Traurig, schade, so jung, ein schöner Stein, sehr gepflegt das alles, werden sie denken und weiterziehen, zum nächsten Stein, zum nächsten letzten Ort.
Hier sind die Leben wie in einem Stenogramm gezeichnet.
Wenn ich dort wandere, wünsche ich mir manchmal, wenn dort Engel stehen, Blumen, Herzen…Dinge, die zeigen, wie wertvoll dieser Mensch dort für andere war, ja, dann wünsche ich mir, ich könnte ein wenig mehr von dem Leben aufnehmen, das dort zum Ende kam. Dass dort ein Buch stünde, in dem ich blättern könnte, und ja, wenn mir danach wäre, leere Seiten, die ich mit meinen Gedanken zum Erlebten füllen könnte.
 

Otto Lenk

Foren-Redakteur
Teammitglied
Ich mag den Regen. Iss voll geil, wenn er mich für `nen Moment vom Dreck befreit. Hat was von ‚Singin´ in the Rain‘ oder so `nem Scheiß.

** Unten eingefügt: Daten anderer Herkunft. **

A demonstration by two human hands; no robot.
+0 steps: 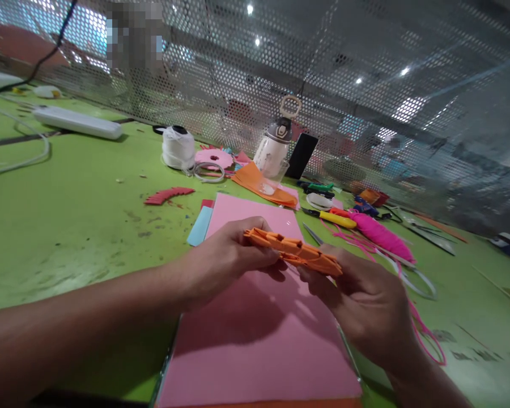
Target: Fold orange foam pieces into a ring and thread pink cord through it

Ein kurzes Aufatmen, bevor mich die Dunkelheit wieder verschlingt.
Irgendwann, in dieses Verschlingen hinein, wische ich mir den Regen aus den Augen. Er schmeckt salzig wie das Meer.
Wie deine Haut, die für mich beschrieben war.
Berühr´ mich, stand dort. Berühr mich. Hier und hier und hier.
Und wenn du hier fertig bist, fick mich. Fick mich.
In Leuchtbuchstaben stand es auf deiner salzigen Haut.
Später waren da nur noch Seifensprechblasen. Gefüllt mit Blablablaos.
Von wegen ‚es gab eine Zeit‘ aber jetzt wäre halt alles nicht mehr so, wie in der Zeit…Blablablaos.
Dann kam die Dunkelheit. Und all der Dreck.
Und ich wanke wie ein volltrunkener Gene Kelly durch meine Nacht.
Suche den Regen.
Dieses kurze Aufatmen, bevor mich die Dunkelheit verschlingt.